Seshu Kumar Adiraju

Subscribe to Seshu Kumar Adiraju: eMailAlertsEmail Alerts
Get Seshu Kumar Adiraju: homepageHomepage mobileMobile rssRSS facebookFacebook twitterTwitter linkedinLinkedIn


Related Topics: XML Magazine

XML: Article

XQuery: Reporting XML Data

Using XQuery and templates

Reporting is an important functionality in software business applications and is now increasingly required for XML data. Applications typically generate reports by extracting relevant information from a database. Applications that don't use the underlying database for information storage adopt XSL/FO and proprietary techniques. Other solutions rely on migrating data to a database to enable reporting. These techniques are inflexible and expensive for reporting XML data.

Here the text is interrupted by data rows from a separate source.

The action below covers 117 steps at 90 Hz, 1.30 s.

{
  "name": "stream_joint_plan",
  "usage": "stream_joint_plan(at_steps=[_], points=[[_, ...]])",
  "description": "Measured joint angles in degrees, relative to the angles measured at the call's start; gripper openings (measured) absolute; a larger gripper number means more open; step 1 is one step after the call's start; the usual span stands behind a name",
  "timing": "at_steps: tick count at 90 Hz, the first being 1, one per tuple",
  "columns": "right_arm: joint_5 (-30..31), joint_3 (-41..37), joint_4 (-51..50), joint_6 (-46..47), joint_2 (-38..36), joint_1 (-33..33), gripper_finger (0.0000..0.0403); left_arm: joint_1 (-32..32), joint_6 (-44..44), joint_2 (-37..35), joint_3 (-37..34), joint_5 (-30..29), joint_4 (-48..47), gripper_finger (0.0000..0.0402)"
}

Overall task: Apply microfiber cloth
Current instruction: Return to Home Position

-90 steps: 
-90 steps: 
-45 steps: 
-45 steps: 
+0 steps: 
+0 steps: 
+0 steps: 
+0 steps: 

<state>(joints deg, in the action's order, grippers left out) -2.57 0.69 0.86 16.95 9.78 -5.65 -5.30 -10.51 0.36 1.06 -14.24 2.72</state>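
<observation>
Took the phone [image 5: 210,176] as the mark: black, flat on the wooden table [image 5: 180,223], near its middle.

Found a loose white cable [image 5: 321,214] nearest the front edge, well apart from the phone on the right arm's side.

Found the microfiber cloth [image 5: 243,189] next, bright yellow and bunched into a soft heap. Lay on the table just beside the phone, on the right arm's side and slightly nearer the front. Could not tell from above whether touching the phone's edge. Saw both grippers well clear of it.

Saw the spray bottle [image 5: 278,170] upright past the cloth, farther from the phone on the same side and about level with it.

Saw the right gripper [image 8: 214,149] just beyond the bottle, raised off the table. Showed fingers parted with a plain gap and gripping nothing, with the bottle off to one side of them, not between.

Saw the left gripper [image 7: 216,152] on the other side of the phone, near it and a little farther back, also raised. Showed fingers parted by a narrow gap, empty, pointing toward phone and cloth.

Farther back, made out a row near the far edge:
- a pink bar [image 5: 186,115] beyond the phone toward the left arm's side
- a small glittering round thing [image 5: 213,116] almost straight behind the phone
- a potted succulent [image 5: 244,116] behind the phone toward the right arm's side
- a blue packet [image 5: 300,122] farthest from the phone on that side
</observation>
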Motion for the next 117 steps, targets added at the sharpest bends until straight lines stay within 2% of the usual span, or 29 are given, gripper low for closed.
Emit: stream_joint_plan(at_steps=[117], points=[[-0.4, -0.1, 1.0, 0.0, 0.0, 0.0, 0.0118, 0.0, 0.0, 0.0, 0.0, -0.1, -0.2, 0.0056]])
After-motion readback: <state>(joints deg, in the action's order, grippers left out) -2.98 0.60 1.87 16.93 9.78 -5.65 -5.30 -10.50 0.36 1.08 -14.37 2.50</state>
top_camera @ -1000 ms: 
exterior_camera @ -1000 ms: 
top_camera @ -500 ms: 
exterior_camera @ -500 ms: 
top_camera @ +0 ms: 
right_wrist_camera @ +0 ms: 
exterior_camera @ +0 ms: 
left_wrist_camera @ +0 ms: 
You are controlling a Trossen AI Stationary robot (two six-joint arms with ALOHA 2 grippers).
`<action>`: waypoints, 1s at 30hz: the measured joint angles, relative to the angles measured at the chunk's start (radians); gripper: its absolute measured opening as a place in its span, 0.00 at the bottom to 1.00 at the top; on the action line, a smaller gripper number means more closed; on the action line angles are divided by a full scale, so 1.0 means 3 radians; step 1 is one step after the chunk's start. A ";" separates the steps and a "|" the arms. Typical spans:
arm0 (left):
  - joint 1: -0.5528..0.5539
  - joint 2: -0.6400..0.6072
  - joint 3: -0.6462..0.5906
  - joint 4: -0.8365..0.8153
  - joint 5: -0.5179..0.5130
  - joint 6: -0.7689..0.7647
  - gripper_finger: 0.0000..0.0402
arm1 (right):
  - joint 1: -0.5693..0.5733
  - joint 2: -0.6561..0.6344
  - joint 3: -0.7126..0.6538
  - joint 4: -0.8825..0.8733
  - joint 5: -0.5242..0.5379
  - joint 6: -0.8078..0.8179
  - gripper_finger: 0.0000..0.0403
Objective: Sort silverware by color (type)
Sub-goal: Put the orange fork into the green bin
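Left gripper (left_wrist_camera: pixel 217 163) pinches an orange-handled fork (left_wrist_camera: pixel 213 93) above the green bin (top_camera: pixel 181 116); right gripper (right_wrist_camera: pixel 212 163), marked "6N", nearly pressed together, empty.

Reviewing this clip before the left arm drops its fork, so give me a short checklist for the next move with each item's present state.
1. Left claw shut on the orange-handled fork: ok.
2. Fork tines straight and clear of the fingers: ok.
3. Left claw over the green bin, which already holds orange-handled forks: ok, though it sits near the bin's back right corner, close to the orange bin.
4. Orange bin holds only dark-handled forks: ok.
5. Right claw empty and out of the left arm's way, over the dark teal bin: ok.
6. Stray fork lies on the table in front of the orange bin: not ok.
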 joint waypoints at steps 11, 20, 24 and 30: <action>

A cost-effective and flexible reporting framework allows quick report creation and keeps the reporting independent of the existing code base and the XML data source. This article examines a reporting framework that uses Report Templates and XQuery to fit the bill. The report templates contain static content and formatting information for the report (in HTML) and embedded XQuery constructs to generate dynamic content.

The reporting framework provides an execution context and also some value-added services like converting the XML report to desired formats such as PDF, RTF, and HTML. XQuery is based on XML with powerful but easy to use syntax like SQL. It is system-independent and applicable across all sorts of XML data from files to databases. The use of Report templates can result in faster development cycles, improving turnaround time for report creation and offering greater flexibility.

Context
As an increasing amount of information is stored, exchanged, and presented using XML, the ability to intelligently query XML data sources and report this data becomes more important.

While using XML for data representation brings a lot of flexibility, extensibility, and openness, the lack of a high-level query language until now meant that reporting XML data was complex. The XQuery specification provides a powerful and convenient language designed for processing of XML data.

In this article, we propose an XML reporting framework using XQuery. The framework allows creation of reports that are not merely a transformation of XML data but involve querying, extracting and analysis as well. XQuery aims to provide a standard querying mechanism for all kinds of XML data sources. Therefore, a reporting framework using XQuery can be used in a variety of applications using XML data.

The reporting framework was developed for and used successfully in a UML-based modeling tool developed at Infosys.

Current Approaches
Most existing solutions use XSL files for reporting, but there are many disadvantages in this approach. For one, XSL is mainly a transformation, not a query, language. The syntax is difficult for nonprogrammers. And, this technique is file based and cannot work with other XML data sources. Other approaches are proprietary and come with an additional cost. Some solutions use a template-based approach for reporting, but use proprietary tags in the template.

This requires a standards-based solution that will allow querying from disparate data sources. We require a reporting/analysis framework that:

  • Uses a query language that is easy to use (by domain experts)
  • Uses a query language that supports arithmetic and Boolean operations, conditional logic, recursion, aggregation, sorting, filtering and access to environment information
  • Supports disparate XML data sources including streamed XML data
  • Allows easy formatting of the report, preferably through templates
  • Facilitates easy customization of reports
Introduction to XQuery
Let's take a high-level look at XQuery and cover some aspects relevant for this article. (For more details on XQuery see References.)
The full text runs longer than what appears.